> **TASK REQUIREMENTS**
Below are the records; copy exactly the stretch from the line containing "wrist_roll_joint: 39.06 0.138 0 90" through the line containing "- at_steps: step", both ends included, and nothing else.

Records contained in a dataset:

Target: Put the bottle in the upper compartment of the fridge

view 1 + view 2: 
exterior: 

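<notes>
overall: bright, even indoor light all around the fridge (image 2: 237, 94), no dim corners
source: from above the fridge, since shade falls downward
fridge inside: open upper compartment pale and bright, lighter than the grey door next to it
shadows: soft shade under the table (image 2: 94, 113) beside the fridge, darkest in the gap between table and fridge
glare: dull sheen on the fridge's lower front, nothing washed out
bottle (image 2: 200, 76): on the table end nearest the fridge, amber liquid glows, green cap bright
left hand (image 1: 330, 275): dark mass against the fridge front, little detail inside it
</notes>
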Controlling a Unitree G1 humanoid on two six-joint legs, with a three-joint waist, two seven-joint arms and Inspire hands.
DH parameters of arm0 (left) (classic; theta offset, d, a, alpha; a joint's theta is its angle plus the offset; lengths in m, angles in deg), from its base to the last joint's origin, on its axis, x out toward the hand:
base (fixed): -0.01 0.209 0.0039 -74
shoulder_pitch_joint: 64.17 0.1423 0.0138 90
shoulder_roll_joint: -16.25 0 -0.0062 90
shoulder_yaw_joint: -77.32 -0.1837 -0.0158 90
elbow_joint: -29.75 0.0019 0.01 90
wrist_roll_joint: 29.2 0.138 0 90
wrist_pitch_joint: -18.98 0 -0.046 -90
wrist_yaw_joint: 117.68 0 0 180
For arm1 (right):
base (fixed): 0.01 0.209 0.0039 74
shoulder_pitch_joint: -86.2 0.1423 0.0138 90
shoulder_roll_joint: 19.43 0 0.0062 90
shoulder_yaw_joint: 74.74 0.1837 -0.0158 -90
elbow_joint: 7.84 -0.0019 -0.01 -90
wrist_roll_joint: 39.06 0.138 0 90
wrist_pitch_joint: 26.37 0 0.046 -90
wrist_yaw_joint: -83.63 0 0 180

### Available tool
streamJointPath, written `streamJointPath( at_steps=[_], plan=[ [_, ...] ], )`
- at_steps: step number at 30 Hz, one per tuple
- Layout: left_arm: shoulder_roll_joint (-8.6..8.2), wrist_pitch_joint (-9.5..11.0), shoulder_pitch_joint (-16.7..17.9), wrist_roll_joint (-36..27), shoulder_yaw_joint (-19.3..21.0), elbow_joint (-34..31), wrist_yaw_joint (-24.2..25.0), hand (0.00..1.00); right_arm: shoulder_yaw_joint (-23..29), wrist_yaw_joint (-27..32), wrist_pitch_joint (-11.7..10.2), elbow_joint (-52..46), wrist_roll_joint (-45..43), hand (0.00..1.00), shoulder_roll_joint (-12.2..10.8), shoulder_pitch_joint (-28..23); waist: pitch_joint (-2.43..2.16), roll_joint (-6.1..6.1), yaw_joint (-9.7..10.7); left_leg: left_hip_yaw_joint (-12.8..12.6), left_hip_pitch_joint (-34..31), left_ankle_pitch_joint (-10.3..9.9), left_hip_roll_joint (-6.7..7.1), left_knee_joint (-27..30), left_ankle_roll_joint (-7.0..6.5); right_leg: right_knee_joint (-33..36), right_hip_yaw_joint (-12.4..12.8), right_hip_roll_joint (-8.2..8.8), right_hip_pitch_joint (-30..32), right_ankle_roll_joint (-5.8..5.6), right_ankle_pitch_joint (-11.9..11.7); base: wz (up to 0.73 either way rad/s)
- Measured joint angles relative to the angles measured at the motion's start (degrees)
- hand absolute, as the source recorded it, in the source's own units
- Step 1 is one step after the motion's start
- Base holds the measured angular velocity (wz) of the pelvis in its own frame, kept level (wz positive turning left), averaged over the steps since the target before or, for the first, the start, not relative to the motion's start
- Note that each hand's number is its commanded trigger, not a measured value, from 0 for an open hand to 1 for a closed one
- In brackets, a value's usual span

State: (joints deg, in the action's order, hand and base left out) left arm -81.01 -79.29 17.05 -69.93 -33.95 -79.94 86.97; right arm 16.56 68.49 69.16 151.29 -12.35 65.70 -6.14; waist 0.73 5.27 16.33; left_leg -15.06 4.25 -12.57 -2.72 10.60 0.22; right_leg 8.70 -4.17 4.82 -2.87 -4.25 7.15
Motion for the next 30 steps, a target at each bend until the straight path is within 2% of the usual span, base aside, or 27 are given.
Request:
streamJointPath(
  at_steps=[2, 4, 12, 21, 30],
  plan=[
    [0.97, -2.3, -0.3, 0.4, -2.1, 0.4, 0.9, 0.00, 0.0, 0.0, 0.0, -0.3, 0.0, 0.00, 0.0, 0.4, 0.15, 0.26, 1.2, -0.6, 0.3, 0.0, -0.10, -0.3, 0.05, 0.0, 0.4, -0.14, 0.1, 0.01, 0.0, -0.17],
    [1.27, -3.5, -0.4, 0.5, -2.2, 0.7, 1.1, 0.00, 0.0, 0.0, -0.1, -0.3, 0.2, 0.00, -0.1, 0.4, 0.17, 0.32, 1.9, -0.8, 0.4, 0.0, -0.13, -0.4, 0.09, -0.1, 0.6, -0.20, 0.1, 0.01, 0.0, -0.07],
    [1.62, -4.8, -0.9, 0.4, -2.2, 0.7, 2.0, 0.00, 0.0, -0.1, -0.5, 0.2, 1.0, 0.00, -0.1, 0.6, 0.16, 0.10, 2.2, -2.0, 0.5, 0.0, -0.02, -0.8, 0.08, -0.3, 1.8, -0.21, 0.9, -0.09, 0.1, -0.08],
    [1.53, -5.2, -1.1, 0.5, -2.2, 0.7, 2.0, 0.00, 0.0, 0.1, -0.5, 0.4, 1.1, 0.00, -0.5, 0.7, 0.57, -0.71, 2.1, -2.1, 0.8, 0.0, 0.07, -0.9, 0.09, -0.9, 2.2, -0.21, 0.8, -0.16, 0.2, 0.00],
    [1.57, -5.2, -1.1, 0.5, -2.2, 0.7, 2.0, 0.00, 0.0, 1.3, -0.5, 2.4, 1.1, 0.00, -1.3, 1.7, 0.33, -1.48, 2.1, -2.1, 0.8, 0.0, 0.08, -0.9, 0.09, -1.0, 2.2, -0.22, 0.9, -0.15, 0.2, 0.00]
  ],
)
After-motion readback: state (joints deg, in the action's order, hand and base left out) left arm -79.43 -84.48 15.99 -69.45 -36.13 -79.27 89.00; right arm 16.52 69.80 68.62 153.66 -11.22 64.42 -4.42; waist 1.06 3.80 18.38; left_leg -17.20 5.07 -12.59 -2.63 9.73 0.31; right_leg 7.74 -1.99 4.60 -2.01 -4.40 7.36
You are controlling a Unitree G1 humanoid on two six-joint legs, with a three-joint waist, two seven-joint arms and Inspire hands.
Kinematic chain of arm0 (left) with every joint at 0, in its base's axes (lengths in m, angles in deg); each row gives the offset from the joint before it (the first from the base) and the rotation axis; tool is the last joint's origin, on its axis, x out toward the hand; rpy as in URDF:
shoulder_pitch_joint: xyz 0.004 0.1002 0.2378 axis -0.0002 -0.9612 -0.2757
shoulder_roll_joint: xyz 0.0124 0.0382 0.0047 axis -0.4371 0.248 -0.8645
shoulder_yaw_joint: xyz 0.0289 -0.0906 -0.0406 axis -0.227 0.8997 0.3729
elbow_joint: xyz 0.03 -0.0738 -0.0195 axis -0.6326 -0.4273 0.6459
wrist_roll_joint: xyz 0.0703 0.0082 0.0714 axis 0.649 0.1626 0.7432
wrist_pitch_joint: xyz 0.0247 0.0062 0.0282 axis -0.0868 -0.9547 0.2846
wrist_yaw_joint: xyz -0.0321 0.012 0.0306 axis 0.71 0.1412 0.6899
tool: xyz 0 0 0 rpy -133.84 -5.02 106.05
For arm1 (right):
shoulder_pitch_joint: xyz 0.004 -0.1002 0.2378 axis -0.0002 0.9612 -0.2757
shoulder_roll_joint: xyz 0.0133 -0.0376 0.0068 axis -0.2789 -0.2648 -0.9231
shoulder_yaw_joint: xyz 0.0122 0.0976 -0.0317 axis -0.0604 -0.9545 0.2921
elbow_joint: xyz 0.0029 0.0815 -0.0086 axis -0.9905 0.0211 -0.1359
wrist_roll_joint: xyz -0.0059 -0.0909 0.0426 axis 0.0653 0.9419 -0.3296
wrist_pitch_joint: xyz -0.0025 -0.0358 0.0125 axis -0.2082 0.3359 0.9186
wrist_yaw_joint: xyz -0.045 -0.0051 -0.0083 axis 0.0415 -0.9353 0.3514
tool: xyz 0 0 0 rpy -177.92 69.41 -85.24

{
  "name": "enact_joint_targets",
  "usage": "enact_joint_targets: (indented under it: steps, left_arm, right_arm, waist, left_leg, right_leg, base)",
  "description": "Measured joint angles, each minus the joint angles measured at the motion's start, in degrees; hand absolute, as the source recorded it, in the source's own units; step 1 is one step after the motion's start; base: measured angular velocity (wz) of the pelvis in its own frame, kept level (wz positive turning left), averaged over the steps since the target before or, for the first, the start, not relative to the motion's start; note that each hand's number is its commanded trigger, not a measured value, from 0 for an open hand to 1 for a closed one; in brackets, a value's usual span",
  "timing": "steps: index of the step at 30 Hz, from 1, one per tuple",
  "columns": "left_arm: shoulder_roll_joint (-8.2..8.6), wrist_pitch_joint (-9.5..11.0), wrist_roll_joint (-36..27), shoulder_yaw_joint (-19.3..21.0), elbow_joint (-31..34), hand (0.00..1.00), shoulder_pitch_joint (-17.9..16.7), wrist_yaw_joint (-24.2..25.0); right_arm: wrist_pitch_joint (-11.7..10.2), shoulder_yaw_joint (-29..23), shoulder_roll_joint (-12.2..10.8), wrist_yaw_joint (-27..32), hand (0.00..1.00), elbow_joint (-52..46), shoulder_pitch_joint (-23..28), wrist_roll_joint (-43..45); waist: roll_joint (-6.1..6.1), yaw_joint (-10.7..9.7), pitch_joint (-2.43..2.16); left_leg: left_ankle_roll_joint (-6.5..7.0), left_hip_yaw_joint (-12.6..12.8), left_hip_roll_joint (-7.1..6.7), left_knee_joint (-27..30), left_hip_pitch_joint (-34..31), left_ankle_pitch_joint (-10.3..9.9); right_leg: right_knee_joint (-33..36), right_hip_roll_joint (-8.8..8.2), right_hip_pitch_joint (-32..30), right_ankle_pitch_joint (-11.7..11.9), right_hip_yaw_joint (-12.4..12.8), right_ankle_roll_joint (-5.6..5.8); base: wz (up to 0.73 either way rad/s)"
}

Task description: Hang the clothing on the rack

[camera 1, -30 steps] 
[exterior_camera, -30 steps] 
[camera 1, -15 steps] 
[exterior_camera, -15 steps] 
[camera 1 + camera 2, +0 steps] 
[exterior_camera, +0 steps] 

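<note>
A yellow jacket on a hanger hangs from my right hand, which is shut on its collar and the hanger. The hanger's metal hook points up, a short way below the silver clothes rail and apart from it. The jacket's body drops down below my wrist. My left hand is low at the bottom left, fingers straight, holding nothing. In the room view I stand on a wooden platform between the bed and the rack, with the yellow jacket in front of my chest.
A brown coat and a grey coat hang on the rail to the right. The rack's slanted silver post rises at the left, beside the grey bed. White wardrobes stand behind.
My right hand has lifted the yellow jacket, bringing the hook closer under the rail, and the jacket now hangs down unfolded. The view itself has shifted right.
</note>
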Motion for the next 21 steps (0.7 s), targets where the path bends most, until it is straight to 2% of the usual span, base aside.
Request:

> **TASK RESULT**
wrist_roll_joint: 39.06 0.138 0 90
wrist_pitch_joint: 26.37 0 0.046 -90
wrist_yaw_joint: -83.63 0 0 180

### Available tool
streamJointPath, written `streamJointPath( at_steps=[_], plan=[ [_, ...] ], )`
- at_steps: step number at 30 Hz, one per tuple

This exercise has now been finished.